### Problem to solve
Retype verbatim the lines of the listing, from the very first through the line with "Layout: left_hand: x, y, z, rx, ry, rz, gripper".
Given information: Begin
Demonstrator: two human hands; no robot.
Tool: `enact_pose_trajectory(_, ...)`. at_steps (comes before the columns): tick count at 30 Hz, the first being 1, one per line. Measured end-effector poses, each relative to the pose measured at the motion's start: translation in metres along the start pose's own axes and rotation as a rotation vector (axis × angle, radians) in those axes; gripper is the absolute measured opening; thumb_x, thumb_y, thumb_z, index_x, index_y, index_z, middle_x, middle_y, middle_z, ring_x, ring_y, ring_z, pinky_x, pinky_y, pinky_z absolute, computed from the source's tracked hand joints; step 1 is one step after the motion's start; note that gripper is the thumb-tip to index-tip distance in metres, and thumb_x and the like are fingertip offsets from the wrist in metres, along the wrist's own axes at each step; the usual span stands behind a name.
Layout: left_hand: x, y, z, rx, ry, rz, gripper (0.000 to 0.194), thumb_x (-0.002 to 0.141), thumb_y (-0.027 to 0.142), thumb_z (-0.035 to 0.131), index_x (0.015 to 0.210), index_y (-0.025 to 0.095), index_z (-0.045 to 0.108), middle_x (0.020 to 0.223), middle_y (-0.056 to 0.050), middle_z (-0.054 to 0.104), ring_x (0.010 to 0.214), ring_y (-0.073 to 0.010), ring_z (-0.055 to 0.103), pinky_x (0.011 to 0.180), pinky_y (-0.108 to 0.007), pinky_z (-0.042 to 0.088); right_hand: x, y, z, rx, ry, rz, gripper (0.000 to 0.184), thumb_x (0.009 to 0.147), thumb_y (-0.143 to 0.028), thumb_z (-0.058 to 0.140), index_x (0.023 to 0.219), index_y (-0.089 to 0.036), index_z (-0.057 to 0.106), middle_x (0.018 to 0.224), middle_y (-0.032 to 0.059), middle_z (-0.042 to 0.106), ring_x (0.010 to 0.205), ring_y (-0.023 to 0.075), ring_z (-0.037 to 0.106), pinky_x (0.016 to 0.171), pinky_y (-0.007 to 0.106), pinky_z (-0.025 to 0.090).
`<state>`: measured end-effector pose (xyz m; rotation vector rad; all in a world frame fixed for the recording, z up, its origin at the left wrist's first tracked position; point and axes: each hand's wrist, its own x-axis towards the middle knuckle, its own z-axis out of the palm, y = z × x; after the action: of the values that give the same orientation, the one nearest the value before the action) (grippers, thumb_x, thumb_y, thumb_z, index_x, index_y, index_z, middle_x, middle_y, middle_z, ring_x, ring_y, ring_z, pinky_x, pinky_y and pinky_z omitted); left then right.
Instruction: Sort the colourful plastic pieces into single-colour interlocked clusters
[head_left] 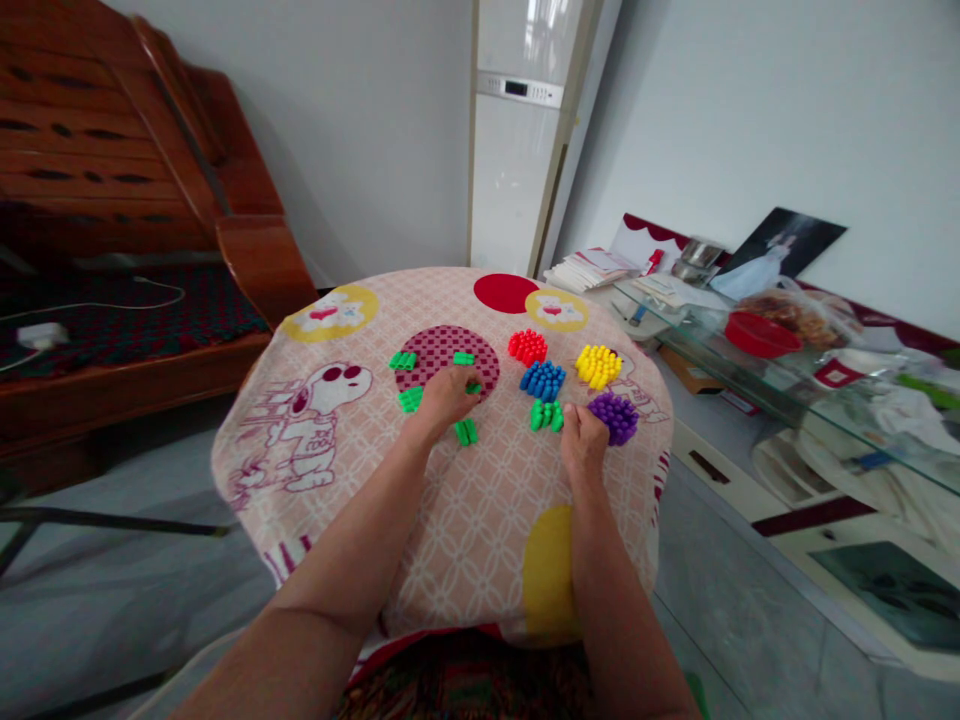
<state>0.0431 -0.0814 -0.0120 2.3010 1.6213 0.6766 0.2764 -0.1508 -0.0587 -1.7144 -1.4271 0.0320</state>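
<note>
My left hand [448,398] is over the left-centre of the round table, its fingers curled into a pinch on a small green plastic piece [474,388]. Little groups of similar green pieces lie around it: one at the far left [403,361], one nearer [410,400], one beyond the hand [464,358] and one in front [466,432]. Closed beside a green cluster [547,415] is my right hand [584,440]; whatever its fingers hold is hidden. Just right of it stands a purple cluster [616,418]. Blue [543,380], red [528,346] and yellow [598,366] clusters are farther back.
A patterned cloth [465,540] covers the table. To the right, a glass-topped cabinet [795,385] carries papers, a red bowl [761,334] and bags. A wooden bench [259,265] is at the left, and a tall white appliance [517,170] stands behind the table.
</note>
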Motion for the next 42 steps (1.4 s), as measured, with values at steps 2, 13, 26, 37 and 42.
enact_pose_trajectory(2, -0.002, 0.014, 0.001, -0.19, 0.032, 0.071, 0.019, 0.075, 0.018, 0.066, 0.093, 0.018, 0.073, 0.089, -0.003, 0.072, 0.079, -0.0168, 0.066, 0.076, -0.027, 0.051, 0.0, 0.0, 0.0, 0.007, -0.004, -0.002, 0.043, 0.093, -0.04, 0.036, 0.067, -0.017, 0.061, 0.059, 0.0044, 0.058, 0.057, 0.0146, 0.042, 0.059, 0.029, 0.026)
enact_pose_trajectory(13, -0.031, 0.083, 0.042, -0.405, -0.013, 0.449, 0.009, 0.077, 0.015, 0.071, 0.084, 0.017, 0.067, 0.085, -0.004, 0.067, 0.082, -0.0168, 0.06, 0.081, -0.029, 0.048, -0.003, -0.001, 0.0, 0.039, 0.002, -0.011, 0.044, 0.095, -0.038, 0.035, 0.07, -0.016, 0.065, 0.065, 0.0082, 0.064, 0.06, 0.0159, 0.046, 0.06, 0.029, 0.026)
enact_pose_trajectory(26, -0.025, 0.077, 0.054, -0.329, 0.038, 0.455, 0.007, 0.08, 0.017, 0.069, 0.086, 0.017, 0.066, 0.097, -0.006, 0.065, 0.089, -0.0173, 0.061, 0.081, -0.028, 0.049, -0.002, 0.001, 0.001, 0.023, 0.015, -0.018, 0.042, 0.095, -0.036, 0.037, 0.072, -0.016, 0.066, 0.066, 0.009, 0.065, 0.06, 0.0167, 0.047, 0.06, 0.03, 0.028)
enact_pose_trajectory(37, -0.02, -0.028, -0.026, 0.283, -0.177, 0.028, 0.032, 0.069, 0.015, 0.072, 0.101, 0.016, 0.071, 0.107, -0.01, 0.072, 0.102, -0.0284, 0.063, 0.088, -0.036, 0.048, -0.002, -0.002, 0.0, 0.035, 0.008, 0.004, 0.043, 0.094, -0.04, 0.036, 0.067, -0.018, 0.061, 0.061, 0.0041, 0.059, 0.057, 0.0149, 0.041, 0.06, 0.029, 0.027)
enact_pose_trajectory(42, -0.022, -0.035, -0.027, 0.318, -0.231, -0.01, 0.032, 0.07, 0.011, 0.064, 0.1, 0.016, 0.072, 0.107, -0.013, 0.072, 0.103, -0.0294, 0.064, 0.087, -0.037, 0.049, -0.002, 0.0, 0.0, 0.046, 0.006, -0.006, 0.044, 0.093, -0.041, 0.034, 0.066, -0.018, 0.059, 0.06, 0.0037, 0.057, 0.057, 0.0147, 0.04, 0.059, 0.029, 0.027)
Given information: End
### Answer section
Demonstrator: two human hands; no robot.
Tool: `enact_pose_trajectory(_, ...)`. at_steps (comes before the columns): tick count at 30 Hz, the first being 1, one per line. Measured end-effector poses, each relative to the pose measured at the motion's start: translation in metres along the start pose's own axes and rotation as a rotation vector (axis × angle, radians) in those axes; gripper is the absolute measured opening; thumb_x, thumb_y, thumb_z, index_x, index_y, index_z, middle_x, middle_y, middle_z, ring_x, ring_y, ring_z, pinky_x, pinky_y, pinky_z absolute, computed from the source's tracked hand joints; step 1 is one step after the motion's start; note that gripper is the thumb-tip to index-tip distance in metres, and thumb_x and the like are fingertip offsets from the wrist in metres, along the wrist's own axes at each step; the usual span stands behind a name.
Layout: left_hand: x, y, z, rx, ry, rz, gripper (0.000 to 0.194), thumb_x (-0.002 to 0.141), thumb_y (-0.027 to 0.142), thumb_z (-0.035 to 0.131), index_x (0.015 to 0.210), index_y (-0.025 to 0.095), index_z (-0.045 to 0.108), middle_x (0.020 to 0.223), middle_y (-0.056 to 0.050), middle_z (-0.054 to 0.104), ring_x (0.010 to 0.214), ring_y (-0.073 to 0.010), ring_z (-0.055 to 0.103), pinky_x (0.011 to 0.180), pinky_y (-0.108 to 0.007), pinky_z (-0.042 to 0.088); right_hand: x, y, z, rx, ry, rz, gripper (0.000 to 0.184), thumb_x (0.009 to 0.147), thumb_y (-0.143 to 0.028), thumb_z (-0.058 to 0.140), index_x (0.023 to 0.219), index_y (-0.089 to 0.036), index_z (-0.057 to 0.106), middle_x (0.018 to 0.224), middle_y (-0.032 to 0.059), middle_z (-0.042 to 0.106), ring_x (0.010 to 0.205), ring_y (-0.023 to 0.075), ring_z (-0.037 to 0.106), pinky_x (0.016 to 0.171), pinky_y (-0.007 to 0.106), pinky_z (-0.025 to 0.090).

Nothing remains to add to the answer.